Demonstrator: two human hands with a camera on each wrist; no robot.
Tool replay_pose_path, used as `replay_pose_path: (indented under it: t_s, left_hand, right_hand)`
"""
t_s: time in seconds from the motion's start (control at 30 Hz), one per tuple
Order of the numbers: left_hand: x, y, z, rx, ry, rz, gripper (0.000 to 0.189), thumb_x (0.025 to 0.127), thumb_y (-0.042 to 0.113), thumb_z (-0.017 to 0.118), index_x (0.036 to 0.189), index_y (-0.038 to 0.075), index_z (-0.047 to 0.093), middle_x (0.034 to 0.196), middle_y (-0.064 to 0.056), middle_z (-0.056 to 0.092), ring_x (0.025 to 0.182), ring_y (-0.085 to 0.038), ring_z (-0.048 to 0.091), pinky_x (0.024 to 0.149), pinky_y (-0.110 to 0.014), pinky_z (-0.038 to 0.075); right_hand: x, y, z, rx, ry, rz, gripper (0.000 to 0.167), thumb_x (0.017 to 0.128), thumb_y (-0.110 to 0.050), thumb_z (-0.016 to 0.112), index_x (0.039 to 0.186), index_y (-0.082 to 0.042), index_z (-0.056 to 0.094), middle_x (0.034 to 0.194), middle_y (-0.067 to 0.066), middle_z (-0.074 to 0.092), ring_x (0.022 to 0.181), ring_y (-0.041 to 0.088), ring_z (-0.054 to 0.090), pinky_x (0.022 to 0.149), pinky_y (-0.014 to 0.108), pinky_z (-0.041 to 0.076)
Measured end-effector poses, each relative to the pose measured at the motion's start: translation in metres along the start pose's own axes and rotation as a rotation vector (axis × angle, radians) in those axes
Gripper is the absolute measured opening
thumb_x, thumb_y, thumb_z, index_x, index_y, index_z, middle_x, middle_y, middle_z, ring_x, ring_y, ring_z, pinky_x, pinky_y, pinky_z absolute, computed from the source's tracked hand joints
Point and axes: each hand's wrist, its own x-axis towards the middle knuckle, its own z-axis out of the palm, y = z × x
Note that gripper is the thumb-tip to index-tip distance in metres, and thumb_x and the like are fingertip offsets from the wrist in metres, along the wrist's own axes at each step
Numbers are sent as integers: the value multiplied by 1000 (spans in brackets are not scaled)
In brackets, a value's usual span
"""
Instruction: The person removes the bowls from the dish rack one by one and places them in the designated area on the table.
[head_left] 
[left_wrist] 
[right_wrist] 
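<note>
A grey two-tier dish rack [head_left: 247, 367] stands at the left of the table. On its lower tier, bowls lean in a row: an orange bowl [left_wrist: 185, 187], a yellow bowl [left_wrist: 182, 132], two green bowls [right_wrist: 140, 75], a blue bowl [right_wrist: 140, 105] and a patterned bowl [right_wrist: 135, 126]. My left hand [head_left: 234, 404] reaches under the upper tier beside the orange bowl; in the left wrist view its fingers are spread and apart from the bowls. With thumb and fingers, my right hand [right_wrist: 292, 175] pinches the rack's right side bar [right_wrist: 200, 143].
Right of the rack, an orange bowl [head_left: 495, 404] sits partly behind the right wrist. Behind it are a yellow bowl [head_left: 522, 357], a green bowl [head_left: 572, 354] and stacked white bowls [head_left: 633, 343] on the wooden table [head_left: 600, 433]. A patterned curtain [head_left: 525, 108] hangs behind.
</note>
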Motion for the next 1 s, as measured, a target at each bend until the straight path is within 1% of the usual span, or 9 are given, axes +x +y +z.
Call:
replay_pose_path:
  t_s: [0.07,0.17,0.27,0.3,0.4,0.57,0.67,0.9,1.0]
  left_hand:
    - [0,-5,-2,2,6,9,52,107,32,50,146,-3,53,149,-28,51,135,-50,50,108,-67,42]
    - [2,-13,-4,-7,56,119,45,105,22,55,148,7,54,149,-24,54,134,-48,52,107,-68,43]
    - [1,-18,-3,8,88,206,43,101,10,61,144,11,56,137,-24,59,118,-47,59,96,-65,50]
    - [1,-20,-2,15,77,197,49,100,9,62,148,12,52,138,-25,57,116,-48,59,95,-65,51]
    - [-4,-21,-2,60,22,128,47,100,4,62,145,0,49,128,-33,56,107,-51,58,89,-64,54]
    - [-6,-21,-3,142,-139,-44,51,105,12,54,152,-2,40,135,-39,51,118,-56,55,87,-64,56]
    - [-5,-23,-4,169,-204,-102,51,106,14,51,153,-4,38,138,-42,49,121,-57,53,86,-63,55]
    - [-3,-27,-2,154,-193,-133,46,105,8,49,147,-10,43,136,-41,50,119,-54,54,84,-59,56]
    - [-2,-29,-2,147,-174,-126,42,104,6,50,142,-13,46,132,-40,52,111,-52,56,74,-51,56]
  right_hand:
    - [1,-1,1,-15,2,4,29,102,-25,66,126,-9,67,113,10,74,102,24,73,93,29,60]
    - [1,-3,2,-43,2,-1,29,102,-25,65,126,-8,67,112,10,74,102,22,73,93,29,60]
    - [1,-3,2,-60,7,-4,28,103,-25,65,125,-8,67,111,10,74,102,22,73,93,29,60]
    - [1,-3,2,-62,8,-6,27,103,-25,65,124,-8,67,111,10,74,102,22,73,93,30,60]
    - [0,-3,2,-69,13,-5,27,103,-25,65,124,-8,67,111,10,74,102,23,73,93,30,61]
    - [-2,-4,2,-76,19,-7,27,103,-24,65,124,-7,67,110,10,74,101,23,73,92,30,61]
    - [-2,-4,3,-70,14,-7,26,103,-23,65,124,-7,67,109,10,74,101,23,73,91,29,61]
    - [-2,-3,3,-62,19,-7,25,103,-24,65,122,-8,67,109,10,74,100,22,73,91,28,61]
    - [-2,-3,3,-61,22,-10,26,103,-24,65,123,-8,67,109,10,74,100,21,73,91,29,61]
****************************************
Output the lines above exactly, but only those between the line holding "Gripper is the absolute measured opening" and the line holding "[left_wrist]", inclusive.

Gripper is the absolute measured opening
thumb_x, thumb_y, thumb_z, index_x, index_y, index_z, middle_x, middle_y, middle_z, ring_x, ring_y, ring_z, pinky_x, pinky_y, pinky_z absolute, computed from the source's tracked hand joints
Point and axes: each hand's wrist, its own x-axis towards the middle knuckle, its own z-axis out of the palm, y = z × x
Note that gripper is the thumb-tip to index-tip distance in metres, and thumb_x and the like are fingertip offsets from the wrist in metres, along the wrist's own axes at each step
Numbers are sent as integers: the value multiplied by 1000 (spans in brackets are not scaled)
In brackets, a value's usual span
"""
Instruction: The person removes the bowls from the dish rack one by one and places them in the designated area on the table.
[head_left] 
[left_wrist] 

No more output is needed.